Before my session I remembered two different things: 1) my grandmother’s bathroom where there was a very loud clock that would echo off the all tile floors, walls, etc., and 2) a story my parents would tell about my birth. When I was born, my grandmother (the same one with the bathroom) held me and apparently told my parents I had sang to her, and that I would be a musical baby. Obviously I don’t remember the event itself, but my parents would tell that story almost every time we were around my grandmother (my parents are quick to make jokes like that).

So I told Tom about both of these things. What he was most interested in was the bathroom. “What were you counting when you were in there?” When I first started listening to the clock I wasn’t a counter like I am now, so I would just listen intently to the sound of the clock. As I got older and started band classes I would count the second hand of the clock. “And what were you doing in there?” All I did in there at first was the regular bathroom stuff. “So there was this demand that you go in there to do all of the typical bathroom stuff, and while you were in there you would count.”

That’s the gist of it, but from there I remembered something else about my grandmother’s house: it was always full of stuff. She was what you could call a hoarder. Food, kitchen equipment, random odds and ends, all of this and more could be found all over the house. After my grandfather died it only got worse.

“She would hold onto a lot of stuff. Kind of like me but a bit different.”

“Different how?”

“What she held onto was random material possessions, whereas what I hold onto is my speech, the thoughts in my head, stuff like that.”

From there I drew a comparison to the car (I’ve written about that elsewhere). The bathroom was, and still is, a place where I go to “get away” from other people. I would go hang out for two minutes, just stand there not doing anything, or reading shampoo bottles, whatever, and when I got older I would check my phone and things like that. Basically it’s the same thing the car does for me now, they’re very similar. In my car I eat, I drink (not alcohol, just random garbage drinks), I smoke, all of this stuff. Tom pointed out that the car took over for the bathroom, not the other way around. The bathroom was a place to escape the gaze of the Other, and as I got older, the car became that as well, it took over.

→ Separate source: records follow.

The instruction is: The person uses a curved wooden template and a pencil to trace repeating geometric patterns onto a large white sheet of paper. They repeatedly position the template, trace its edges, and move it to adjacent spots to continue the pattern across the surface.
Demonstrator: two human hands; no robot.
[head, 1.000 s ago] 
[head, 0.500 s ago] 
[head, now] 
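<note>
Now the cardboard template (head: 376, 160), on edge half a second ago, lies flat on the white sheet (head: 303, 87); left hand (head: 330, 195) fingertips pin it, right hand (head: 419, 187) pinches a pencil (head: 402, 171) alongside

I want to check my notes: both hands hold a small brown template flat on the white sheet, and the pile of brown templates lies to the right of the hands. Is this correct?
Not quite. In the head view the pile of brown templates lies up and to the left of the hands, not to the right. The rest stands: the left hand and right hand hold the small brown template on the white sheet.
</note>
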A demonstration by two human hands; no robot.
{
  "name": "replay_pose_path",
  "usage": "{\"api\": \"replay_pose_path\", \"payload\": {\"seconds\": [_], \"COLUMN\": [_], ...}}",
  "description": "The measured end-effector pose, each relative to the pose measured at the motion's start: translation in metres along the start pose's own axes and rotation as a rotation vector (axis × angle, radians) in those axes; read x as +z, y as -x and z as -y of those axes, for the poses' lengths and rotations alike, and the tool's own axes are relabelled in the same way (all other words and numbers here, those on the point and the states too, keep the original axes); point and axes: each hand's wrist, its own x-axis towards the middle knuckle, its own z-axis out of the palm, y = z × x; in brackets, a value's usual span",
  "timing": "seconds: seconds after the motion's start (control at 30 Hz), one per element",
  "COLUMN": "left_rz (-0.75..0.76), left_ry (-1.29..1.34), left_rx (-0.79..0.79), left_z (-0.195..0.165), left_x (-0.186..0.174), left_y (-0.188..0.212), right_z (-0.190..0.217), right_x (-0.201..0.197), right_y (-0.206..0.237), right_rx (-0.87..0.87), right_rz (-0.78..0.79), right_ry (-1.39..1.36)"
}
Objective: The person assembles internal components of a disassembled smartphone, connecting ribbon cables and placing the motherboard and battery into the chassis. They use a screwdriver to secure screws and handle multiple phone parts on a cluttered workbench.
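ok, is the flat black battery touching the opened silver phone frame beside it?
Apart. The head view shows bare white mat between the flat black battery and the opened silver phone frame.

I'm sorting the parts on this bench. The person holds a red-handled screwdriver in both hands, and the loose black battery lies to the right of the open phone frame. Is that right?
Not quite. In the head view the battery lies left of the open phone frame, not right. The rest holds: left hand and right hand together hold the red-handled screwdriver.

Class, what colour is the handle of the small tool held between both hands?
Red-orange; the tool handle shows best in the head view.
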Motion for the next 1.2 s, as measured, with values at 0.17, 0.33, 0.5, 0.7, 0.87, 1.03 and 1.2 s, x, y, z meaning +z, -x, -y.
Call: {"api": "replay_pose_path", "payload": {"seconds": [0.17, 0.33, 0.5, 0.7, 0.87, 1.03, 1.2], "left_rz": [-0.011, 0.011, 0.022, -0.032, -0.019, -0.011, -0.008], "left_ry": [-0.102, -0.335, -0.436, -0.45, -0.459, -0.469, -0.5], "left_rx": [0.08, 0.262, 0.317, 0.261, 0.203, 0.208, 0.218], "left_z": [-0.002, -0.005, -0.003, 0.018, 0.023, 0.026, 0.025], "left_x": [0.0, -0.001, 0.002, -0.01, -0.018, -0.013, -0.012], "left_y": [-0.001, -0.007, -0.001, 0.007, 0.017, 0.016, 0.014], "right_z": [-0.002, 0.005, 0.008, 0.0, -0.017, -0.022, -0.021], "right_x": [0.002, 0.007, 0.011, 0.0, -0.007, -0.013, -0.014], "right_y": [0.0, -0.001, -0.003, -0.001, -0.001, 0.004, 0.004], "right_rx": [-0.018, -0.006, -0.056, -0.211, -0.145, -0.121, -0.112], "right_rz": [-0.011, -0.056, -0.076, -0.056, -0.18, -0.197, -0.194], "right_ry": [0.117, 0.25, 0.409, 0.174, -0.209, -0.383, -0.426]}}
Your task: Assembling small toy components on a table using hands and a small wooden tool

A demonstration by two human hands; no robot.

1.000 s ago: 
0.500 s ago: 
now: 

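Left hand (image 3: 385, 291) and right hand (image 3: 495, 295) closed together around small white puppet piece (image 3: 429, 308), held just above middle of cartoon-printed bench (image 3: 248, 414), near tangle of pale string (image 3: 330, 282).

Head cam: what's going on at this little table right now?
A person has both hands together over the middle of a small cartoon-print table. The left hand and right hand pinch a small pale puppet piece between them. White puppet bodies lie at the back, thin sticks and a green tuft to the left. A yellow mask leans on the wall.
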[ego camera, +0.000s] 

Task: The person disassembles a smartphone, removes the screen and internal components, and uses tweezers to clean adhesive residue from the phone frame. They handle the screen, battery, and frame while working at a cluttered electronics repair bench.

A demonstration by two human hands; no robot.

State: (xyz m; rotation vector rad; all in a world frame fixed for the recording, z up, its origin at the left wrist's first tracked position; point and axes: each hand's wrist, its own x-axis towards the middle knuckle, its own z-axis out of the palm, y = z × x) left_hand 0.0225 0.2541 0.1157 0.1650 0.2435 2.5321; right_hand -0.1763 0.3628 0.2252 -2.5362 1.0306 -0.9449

I remembered one other thing about the bathroom. When I was younger, my parents would tell me to wash my hands before dinner, as a lot of parents probably do. But I wouldn’t wash my hands. I didn’t have any particular reason for not doing it; I think mostly I just didn’t want to comply. I was otherwise a very dutiful child. What I would do instead was stand in the bathroom, run the water for a while, turn it off, “dry” my hands, and then leave. This whole rigamarole is something I still do today (I know it’s disgusting — I apologize for that, but at least you’re just reading about it!).

“It’s a way of escaping your responsibilities.”

“You think so? …how did you get there?”

“You weren’t saying ‘thanks but no thanks,’ you were pretending to comply instead of owning your refusal to do so.”

“I couldn’t refuse to do it when I was a kid, but at this point…”

Tom interjected: “At this point you’re still a child.”

“Children don’t have many responsibilities, do they?”

We ended.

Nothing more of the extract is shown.